Background: Chronic kidney disease (CKD) imposes a substantial burden on health care systems. There are some especially vulnerable groups with a high CKD burden, one of which is women. We performed an analysis of gender disparities in the prevalence of all CKD stages and renal replacement therapy (defined as impaired kidney function [IKF]) in 195 countries. Methods: We used estimates produced by the Global Burden of Disease (GBD) Study 2016 revision using a Bayesian-regression analytic tool, DisMoD-MR 2.1. Data on gross domestic product based on purchasing power parity per capita (GDP PPP) was obtained via the World Bank International Comparison Program database. To estimate gender disparities, we calculated the male:female all-age prevalence rate ratio for each IKF condition. Results: In 2016, the global number of individuals with IKF reached 752.7 million, including 417.0 million females and 335.7 million males. The most prevalent form of IKF in both groups was albuminuria with preserved glomerular filtration rate. Geospatial analysis shows a very heterogeneous distribution of the male:female ratio for all IKF conditions, with the most prominent contrast found in kidney transplant patients. The median male:female ratio varies substantially according to GDP PPP quintiles; however, countries with different economic states could have similar male:female ratios. A strong correlation of GDP PPP with dialysis-to-transplant ratio was found. Conclusions: The GBD study highlights the prominent gender disparities in CKD prevalence among 195 countries. The nature of these disparities, however, is complex and must be interpreted cautiously taking into account all possible circumstances.

Chronic kidney disease (CKD) is one of the most rapidly growing non-communicable diseases (NCD) and imposes a substantial mortality and morbidity burden [1-3]. The Global Burden of Disease, Injuries and Risk Factors Study (GBD) is one of the most important projects undertaken in modern epidemiology, and the GBD 2016 revision allowed to produce estimates for the global prevalence of all CKD stages [1, 3]. Among the summary estimates for CKD, there are some particularly vulnerable groups with high disease prevalence and one of these is women. Notably, CKD in women has profound consequences for global health, since it substantially increases the risk of premature delivery, infants who are small for their gestational age and low birth weight [4], which predispose the next generation to a higher risk for NCD [5, 6]. In 2018, the celebration of World Kidney Day is dedicated to women’s health [7], with the major aims being to increase awareness of CKD in the female population and improve kidney health care for women. In this article, we explore global gender disparities in CKD prevalence based on data from the GBD 2016 Study.

To retrieve data on CKD prevalence, the GBD Genitourinary Expert Group (GUiDEG) and the Institute of Health Metrics and Evaluations performed several rounds of systematic review, covering PubMed and EMBASE, as well as including literature obtained by manual search.

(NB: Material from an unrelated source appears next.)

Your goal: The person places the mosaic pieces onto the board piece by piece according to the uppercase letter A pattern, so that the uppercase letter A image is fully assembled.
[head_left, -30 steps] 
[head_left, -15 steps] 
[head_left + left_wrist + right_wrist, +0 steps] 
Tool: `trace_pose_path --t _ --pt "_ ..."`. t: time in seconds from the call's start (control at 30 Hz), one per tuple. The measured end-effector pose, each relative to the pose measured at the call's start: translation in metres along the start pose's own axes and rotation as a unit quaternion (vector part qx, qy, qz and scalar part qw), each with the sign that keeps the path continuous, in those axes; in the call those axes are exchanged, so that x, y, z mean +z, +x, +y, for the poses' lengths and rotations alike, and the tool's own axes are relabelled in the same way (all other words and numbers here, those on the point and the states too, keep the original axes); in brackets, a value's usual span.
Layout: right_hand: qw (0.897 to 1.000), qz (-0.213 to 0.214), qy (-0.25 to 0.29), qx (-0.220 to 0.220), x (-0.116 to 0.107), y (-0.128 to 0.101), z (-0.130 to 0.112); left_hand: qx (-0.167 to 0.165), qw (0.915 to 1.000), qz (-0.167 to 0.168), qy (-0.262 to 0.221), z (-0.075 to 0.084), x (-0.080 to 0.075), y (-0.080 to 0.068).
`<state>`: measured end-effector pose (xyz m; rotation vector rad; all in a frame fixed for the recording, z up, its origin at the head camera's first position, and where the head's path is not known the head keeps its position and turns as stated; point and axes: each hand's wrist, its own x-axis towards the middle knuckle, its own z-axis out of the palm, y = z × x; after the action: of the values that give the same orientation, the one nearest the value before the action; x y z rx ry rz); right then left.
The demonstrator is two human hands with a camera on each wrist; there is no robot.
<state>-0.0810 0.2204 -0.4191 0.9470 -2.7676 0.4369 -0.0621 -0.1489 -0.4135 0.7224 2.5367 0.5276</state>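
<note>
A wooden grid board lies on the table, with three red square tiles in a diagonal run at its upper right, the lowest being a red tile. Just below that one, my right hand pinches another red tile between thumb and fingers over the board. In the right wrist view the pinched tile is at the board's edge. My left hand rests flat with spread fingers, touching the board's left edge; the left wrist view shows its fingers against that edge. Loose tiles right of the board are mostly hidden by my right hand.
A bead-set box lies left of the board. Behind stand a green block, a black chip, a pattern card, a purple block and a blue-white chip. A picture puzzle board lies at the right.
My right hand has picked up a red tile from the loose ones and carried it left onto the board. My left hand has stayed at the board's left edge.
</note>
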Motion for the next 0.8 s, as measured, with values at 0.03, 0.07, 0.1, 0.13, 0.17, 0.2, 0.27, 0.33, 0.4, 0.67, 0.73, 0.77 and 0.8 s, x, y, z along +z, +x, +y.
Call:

Additional data from unpublished data sources, including hospital discharge records, end-stage kidney disease -registries, and so on were provided by the geographically distributed GBD 2016 CKD collaborators. Data sources used for CKD burden modelling can be explored in an online data source tool http://ghdx.healthdata.org/gbd-2016/data-input-sources. Estimates of CKD prevalence were produced using a Bayesian-regression analytic tool (DisMoD-MR 2.1). More details on GBD methods are described elsewhere [1, 2]. Data on gross domestic product based on purchasing power parity per capita (GDP PPP) was obtained via the World Bank International Comparison Program database [8].

The GBD Study considers 6 categories of patients with CKD based on albuminuria and glomerular filtration rate (GFR) grades according to the KDIGO classification [9], or receipt of renal replacement therapy (RRT):

– Albuminuria with normal GFR (estimated GFR [eGFR] ≥60 mL/min/1.73 m2) – refers to KDIGO A2-A3 G1-G2 grades.

– CKD stage 3 (eGFR 30–59 mL/min/1.73 m2) – refers to -KDIGO G3 GFR grade independent of albuminuria.

– CKD stage 4 (eGFR 15–29 mL/min/1.73 m2) – refers to -KDIGO G4 GFR grade independent of albuminuria.

– CKD stage 5 (eGFR < 15 mL/min/1.73 m2) not on RRT – refers to KDIGO G5 GFR grade independent of albuminuria.

– Maintenance dialysis.

– Kidney transplantation.

Considering the aforementioned differences between the CKD categories defined in KDIGO and GBD, and the need to map kidney disease as a risk factor for cardiovascular disease, the GBD terminology introduced the term “impaired kidney function” (IKF), with 6 IKF conditions determined by the above-mentioned categories of CKD patients.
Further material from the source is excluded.